How can I remove the first apperance of a number in a list? Haskell

Question

I need to make a function that takes a list and an element and returns a list in which the first occurrence of the element is removed: something like

removeFst [1,5,2,3,5,3,4,5,6] 5
[1,2,3,5,3,4,5,6]

What I tried is:

main :: IO()
main = do
    putStr ( show $ removeFst [1,5,2,3,5,3,4,5,6] 5)

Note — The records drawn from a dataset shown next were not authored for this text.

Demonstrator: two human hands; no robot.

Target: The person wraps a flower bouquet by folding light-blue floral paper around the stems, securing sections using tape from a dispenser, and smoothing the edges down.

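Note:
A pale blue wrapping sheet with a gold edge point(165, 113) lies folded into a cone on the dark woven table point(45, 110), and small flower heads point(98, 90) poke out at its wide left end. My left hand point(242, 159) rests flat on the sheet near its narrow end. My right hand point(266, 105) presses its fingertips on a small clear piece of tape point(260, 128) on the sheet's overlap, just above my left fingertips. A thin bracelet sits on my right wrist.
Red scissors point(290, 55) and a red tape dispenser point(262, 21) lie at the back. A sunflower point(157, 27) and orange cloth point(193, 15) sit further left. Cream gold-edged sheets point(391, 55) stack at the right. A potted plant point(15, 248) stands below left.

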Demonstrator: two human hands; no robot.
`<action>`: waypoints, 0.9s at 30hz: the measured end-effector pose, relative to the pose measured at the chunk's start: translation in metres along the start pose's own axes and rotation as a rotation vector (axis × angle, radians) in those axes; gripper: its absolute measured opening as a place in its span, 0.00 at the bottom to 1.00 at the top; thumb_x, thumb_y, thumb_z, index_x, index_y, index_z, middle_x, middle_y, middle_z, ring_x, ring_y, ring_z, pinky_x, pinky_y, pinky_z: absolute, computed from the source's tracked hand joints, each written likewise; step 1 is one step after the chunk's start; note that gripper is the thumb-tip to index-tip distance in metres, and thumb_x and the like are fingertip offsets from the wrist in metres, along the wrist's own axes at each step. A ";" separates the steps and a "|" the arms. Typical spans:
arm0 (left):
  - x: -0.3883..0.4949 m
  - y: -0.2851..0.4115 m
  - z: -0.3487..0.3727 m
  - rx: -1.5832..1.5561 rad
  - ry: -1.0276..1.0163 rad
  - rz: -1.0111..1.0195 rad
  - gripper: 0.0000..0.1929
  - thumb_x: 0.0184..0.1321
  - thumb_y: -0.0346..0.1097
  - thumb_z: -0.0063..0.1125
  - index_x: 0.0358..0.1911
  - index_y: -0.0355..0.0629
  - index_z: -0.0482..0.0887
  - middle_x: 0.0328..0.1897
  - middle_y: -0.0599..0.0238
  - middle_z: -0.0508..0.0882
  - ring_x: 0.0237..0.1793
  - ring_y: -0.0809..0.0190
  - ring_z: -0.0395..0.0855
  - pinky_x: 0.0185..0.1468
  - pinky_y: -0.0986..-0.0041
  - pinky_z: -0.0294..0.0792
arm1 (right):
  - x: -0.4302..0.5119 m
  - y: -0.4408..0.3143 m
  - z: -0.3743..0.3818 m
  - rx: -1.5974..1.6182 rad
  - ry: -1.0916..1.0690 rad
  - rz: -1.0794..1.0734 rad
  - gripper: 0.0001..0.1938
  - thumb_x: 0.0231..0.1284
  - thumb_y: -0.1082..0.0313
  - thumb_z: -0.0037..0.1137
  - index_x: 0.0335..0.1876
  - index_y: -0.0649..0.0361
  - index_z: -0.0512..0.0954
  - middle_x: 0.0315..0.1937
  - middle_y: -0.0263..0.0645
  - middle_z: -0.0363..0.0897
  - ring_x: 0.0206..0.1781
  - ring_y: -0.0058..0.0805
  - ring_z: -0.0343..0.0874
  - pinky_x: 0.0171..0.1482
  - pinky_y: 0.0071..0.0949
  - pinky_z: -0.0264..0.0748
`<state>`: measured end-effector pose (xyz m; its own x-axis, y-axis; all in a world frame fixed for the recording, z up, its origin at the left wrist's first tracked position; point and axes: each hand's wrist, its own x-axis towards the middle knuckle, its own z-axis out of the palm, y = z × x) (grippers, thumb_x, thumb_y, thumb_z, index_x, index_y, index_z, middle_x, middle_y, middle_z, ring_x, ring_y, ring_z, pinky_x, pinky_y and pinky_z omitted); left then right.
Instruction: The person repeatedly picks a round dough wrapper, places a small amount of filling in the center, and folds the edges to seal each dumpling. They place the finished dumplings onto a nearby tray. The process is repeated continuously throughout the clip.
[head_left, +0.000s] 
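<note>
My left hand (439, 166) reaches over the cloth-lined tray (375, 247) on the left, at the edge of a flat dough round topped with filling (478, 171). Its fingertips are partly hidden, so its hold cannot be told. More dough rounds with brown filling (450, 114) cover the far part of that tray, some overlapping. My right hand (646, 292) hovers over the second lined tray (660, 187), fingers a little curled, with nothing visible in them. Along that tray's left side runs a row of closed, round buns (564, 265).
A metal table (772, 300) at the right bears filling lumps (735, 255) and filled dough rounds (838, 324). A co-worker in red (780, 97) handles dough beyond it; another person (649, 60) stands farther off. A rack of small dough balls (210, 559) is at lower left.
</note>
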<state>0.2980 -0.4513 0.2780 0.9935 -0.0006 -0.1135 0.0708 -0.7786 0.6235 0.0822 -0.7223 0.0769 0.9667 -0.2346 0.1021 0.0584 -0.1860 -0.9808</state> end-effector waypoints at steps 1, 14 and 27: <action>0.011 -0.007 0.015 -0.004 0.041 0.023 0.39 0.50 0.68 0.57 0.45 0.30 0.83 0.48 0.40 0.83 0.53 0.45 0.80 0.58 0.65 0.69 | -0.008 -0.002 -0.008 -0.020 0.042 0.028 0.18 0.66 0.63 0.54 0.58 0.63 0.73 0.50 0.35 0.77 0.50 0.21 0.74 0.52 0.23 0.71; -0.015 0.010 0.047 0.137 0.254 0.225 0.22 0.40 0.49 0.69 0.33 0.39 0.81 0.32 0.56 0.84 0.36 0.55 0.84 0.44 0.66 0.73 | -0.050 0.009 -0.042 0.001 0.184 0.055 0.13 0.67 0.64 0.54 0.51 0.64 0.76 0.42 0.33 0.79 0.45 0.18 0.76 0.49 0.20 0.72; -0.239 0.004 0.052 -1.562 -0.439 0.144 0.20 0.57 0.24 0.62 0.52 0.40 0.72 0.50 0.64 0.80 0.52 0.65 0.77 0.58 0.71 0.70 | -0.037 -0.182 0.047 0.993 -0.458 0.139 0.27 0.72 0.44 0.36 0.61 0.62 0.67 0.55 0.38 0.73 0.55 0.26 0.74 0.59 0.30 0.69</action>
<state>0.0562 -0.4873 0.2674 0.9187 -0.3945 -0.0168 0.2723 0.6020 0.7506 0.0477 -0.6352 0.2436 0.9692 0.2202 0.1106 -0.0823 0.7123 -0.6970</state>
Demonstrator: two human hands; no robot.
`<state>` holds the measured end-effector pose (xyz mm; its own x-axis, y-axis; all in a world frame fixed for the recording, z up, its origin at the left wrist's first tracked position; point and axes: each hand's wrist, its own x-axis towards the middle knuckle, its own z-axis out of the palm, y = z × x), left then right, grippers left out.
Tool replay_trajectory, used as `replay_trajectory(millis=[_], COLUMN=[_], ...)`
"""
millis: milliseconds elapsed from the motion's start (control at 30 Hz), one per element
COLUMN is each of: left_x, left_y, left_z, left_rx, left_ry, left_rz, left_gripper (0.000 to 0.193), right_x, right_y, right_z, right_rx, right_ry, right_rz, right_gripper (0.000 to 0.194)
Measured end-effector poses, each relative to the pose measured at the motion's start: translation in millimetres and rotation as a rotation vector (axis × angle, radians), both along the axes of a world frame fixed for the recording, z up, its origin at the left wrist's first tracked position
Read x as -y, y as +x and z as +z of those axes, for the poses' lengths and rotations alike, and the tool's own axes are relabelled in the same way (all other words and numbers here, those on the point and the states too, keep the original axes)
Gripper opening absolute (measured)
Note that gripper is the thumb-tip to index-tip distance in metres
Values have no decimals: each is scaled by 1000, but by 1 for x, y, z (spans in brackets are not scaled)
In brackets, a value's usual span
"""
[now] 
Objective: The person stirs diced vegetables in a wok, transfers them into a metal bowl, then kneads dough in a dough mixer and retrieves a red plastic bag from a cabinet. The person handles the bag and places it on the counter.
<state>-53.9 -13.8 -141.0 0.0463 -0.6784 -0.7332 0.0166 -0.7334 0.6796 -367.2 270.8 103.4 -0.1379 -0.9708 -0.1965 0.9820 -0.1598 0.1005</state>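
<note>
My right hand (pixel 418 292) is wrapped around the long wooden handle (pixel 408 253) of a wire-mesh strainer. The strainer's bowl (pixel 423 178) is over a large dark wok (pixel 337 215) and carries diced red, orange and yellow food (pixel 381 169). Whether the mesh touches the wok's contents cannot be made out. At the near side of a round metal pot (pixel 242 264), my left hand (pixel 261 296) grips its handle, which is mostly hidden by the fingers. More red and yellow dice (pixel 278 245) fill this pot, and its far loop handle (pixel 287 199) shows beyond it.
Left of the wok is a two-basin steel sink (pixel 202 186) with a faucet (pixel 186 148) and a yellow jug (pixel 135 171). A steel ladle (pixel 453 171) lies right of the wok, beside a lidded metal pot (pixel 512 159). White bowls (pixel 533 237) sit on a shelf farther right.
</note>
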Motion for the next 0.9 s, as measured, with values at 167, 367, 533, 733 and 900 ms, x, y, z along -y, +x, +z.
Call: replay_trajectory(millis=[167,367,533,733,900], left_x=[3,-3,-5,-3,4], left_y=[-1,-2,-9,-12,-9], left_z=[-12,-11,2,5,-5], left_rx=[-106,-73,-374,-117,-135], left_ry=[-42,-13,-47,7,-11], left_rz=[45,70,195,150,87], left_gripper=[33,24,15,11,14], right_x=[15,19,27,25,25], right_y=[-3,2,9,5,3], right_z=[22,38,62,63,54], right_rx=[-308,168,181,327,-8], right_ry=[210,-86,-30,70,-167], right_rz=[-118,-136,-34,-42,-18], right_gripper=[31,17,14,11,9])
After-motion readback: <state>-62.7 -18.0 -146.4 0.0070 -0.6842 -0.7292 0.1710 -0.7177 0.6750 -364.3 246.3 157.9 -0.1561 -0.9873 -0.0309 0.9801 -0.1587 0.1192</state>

removeFst :: [Int] -> Int -> [Int]
removeFst [] m = []
removeFst [x] m
    | x == m     = []
    | otherwise  = [x]
removeFst (x:xs) m 
    | x == m     = xs
    | otherwise  = removeFst xs m

But this doesn't work... it returns the list without the first elements. I think I should make the recursive call to make the list something like:

removeFst (x:xs) m
    | x == m     = xs
    | otherwise  = removeFst (-- return the whole list till element x) m

Answer 1

You are very close, what you miss is prepending the elements before the first found m to the result list,

removeFst :: [Int] -> Int -> [Int]
removeFst [] m = []
removeFst (x:xs) m 
    | x == m     = xs
    | otherwise  = x : removeFst xs m
    --            ^^^ keep x /= m

Note that the special case for one-element lists is superfluous.

Also note that removeFst = flip delete with delete from Data.List.

Answer 2

It should be mentioned that your function is equivalent to Data.List.delete.

Here another version:

import Data.List

removeFst xs x = front ++ drop 1 back where 
  (front, back) = break (==x) xs